Senior Saudi cleric taken away for ‘secret trial’

Noted Saudi Sunni scholar Salman al-Odah.

A hugely-popular Saudi Sunni cleric, who has been imprisoned since last year for critiquing the kingdom’s policies, is reportedly taken away to attend a “secret trial.”

Salman al-Odah’s son announced the development on Twitter on Wednesday, saying his father had told him about being transferred “suddenly” from Zehban Prison in the port city of Jeddah to al-Ha’er Prison in capital Riyadh.

Abdullah Odah also cited a prison official as telling him that his father had been referred to the trial, adding, “In such a trial, no one is allowed to attend and there does not seem to be any real due process.”
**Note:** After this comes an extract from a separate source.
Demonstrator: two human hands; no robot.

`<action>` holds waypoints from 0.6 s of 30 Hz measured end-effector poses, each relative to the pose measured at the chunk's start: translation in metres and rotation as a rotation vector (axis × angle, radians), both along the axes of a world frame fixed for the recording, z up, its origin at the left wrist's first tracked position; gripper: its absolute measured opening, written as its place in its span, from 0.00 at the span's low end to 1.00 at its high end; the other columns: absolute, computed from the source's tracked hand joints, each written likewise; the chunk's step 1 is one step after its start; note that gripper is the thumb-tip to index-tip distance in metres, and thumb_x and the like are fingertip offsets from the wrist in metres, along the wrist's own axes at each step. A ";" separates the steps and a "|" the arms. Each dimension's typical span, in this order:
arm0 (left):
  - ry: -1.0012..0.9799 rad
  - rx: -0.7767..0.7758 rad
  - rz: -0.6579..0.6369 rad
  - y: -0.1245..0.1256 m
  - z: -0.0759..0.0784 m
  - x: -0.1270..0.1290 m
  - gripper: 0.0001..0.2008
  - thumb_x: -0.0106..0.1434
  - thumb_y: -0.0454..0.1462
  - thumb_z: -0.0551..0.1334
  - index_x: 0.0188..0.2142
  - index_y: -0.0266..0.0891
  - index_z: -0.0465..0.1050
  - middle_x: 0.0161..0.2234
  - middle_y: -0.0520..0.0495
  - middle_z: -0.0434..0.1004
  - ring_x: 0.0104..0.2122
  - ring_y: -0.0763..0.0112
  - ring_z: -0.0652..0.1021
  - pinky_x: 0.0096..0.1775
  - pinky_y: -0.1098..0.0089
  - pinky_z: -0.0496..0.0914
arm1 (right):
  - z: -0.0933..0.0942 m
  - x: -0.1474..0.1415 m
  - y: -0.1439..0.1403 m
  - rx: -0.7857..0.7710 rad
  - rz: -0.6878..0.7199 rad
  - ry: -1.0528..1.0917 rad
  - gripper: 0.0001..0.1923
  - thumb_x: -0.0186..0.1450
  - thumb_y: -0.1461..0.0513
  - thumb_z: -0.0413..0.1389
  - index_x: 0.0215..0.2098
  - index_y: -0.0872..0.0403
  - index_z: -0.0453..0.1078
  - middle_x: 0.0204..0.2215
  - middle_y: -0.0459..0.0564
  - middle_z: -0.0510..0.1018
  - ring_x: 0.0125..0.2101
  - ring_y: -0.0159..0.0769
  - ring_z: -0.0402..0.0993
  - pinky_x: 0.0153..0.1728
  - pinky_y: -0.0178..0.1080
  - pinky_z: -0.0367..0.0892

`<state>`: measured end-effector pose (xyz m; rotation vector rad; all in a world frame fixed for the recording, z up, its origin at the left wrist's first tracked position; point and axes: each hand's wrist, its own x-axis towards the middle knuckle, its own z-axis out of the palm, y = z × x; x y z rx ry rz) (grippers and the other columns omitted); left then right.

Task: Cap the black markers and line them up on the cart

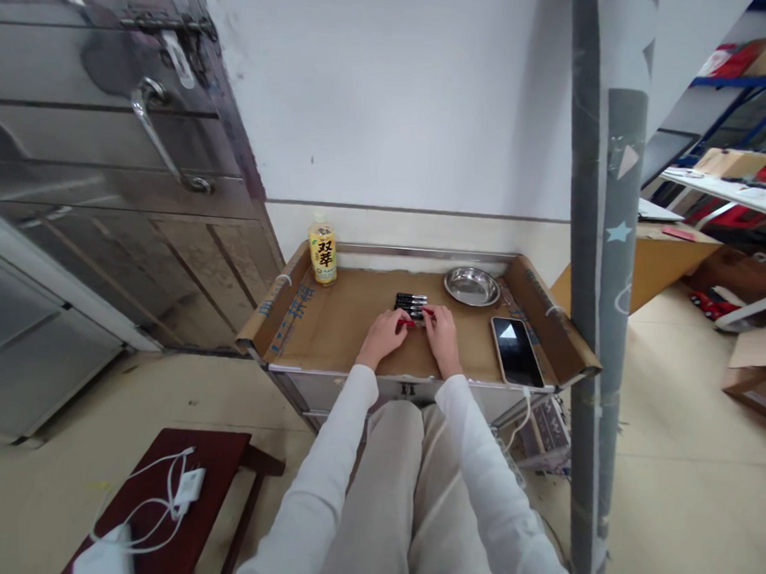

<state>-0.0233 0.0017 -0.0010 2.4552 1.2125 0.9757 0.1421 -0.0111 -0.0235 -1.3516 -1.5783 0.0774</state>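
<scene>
Nearest the camera, 2 white sleeves run forward over pale trousers to the near edge of the counter [326, 331], which is lined with brown cardboard. The left hand [385, 331] and the right hand [441, 331] rest side by side on the cardboard, close together, knuckles up and fingers curled. Between their fingertips lies a red pen [415, 322], its long axis running left to right across the counter, so each hand pinches 1 end: the left hand the left end, the right hand the right end. How firm either pinch is cannot be told at this size.

Just beyond the fingertips, touching or nearly touching the red pen, sits a row of dark pens [412, 303], also laid crosswise and stacked away from the person. Both hands are about equally near the row, which lies straight ahead of them, centred on the gap between the hands.

To the right of the right hand, well apart, a phone [517, 351] lies flat with its screen up. Farther back and right is a shallow metal dish [471, 286]. At the far left corner a yellow-labelled bottle [323, 254] stands upright against the raised cardboard edge, with the white wall behind.
</scene>
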 end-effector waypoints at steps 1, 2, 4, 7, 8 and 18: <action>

“We do not trust secret and sudden trials, held without any disclosure of information, and without the presence of lawyers or independent organizations, without clear charges. We hold the government fully responsible for my father’s safety," Abdullah tweeted.

Abdullah also said he had tried to enquire about his father from prosecuting authorities, but they had told him that the matter was out of their hands and within the jurisdiction of the “security apparatus.”

The 61-year-old scholar, who has many millions of followers on Twitter, has been in jail since last September after he expressed hope for the resolution of the diplomatic crisis between the kingdom and Qatar. Four months earlier, the kingdom had led three of its allied states in breaking off their ties with the emirate.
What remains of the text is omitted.